→ **WORK TASK**
Determine the number of lines below that contain "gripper". Write nothing but that number.

→ **DATASET EXTRACT**

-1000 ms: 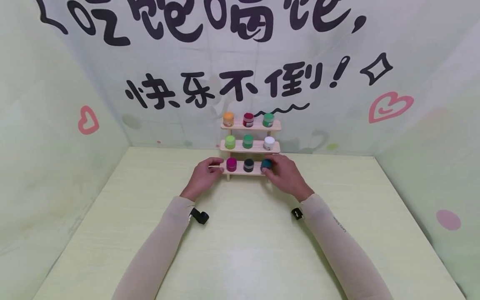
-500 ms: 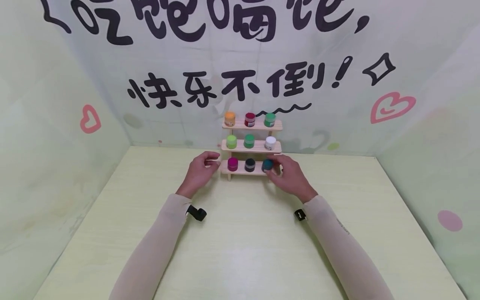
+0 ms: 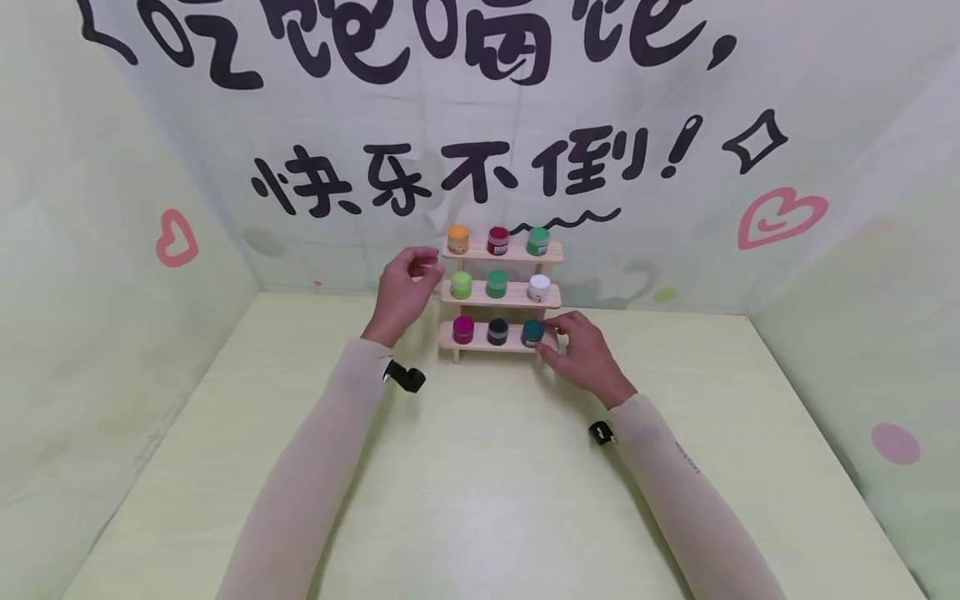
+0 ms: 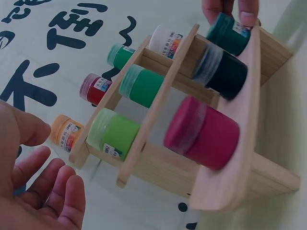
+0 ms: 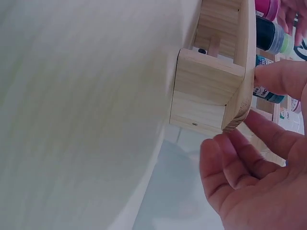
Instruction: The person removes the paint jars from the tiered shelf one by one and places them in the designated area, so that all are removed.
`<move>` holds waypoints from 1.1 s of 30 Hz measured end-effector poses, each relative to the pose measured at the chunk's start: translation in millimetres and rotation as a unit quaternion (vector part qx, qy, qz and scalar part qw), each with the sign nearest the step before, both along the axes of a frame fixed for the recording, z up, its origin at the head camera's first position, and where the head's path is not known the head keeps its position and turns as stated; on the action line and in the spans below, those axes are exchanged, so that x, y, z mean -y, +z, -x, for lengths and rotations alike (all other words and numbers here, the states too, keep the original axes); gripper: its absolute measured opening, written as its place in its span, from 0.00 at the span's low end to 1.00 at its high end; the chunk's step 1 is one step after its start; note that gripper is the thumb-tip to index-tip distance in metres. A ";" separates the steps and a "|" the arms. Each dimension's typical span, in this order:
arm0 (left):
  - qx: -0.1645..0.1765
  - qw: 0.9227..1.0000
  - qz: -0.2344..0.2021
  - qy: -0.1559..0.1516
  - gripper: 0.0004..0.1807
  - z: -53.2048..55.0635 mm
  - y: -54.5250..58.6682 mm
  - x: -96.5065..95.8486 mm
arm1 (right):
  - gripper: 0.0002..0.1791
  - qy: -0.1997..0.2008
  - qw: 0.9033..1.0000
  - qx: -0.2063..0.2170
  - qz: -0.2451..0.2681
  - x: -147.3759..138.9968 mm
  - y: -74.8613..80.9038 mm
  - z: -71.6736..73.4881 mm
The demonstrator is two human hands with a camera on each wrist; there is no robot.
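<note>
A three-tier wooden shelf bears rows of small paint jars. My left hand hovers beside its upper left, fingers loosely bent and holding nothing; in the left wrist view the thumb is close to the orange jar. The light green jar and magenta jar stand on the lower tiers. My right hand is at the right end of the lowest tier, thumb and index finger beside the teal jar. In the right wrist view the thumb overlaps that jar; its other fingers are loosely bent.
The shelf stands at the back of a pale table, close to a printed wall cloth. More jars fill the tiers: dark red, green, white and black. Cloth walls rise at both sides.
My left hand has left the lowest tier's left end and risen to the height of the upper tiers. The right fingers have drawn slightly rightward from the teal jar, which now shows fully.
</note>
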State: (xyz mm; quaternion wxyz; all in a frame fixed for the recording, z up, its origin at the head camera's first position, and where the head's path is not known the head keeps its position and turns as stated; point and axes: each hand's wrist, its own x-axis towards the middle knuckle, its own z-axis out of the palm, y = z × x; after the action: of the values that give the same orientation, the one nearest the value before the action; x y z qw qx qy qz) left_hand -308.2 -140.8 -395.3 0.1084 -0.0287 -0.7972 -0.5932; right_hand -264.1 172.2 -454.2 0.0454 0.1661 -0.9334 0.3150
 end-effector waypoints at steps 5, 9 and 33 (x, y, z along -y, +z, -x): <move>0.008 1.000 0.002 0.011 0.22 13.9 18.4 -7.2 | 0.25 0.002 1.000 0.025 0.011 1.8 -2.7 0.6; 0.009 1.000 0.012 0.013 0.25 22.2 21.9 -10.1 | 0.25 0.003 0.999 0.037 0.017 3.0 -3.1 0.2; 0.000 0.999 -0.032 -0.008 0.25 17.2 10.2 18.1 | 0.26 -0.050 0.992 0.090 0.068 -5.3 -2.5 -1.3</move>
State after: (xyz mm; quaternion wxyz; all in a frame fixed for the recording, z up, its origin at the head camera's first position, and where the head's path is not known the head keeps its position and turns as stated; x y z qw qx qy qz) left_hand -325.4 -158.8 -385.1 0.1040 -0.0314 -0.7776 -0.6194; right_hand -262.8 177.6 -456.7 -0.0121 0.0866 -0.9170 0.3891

→ **SOLUTION FOR THIS TASK**
3